More Cash in Circulation is Good for the Economy - Puloon ATMS
Toll-Free: 1-800-819-6044, International Phone: +82 704-732-6714 sales@puloonusa.com

According to the Board of Governors of the Federal Reserve System, as of February 10, 2021, there are $2.05 trillion worth of Federal Reserve notes in circulation. That is a significant increase from the end of 2019, when the amount of notes in circulation was shy of $1.8 trillion. NBC News reported that the increase in circulation from December 31, 2019 to December 31, 2020 was “the biggest one-year percentage increase since 1945, as the nation was coming out of the war and the military-industrial complex took hold.” 

Historically, this kind of increase has been good for the economy.

Currency in Circulation

Boost from the Stimulus Package

The pandemic relief stimulus package passed by Congress in May 2020 as well as the Federal Reserve’s digital money printing program significantly helped increase the amount of cash in the Central bank and in circulation. Additionally, foreign central banks were part of an extended currency exchange program as demand for the dollar increased.

This cash influx into the economy can be a good thing according to experts. NBC News quoted DataTrek Research co-founder Nick Colas as stating, “Annual growth of US cash in circulation always peaks at the start of economic cycles.”

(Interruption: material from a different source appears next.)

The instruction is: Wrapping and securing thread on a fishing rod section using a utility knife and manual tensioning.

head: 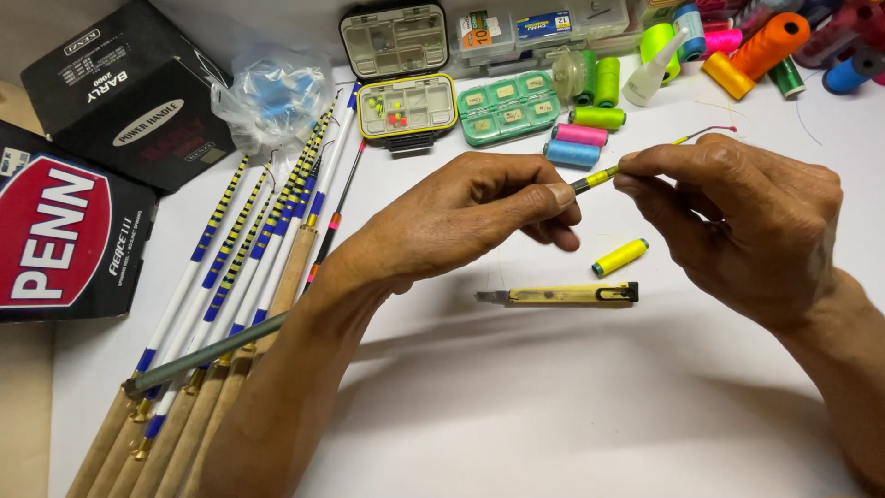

Colas went on to say, “While this may be a quirky indicator, it has a solid history of marking economic turning points. In all the buzz about how the pandemic economy favors virtual money over physical cash, it is worth noting that demand for the latter is at Y2K levels and higher than any other recession. This gives a fresh perspective to the idea of ‘cash on the sidelines,’ and one that should foretell improved US consumer spending in the months to come.”

Cash Increase before an Economic Boom

In times when cash in circulation increases, as all of that cash builds up, it needs to find a place to go. Historically, this has led to an economic boom. The same phenomenon happened in 1983 and 1991 as the US headed out of a recession, in 2002 at the end of the dot-com bust, and in 2009 after the Great Recession.

Given the historical shift in economic health when this kind of cash is in circulation, one can hope to see an increase in consumer spending in 2021.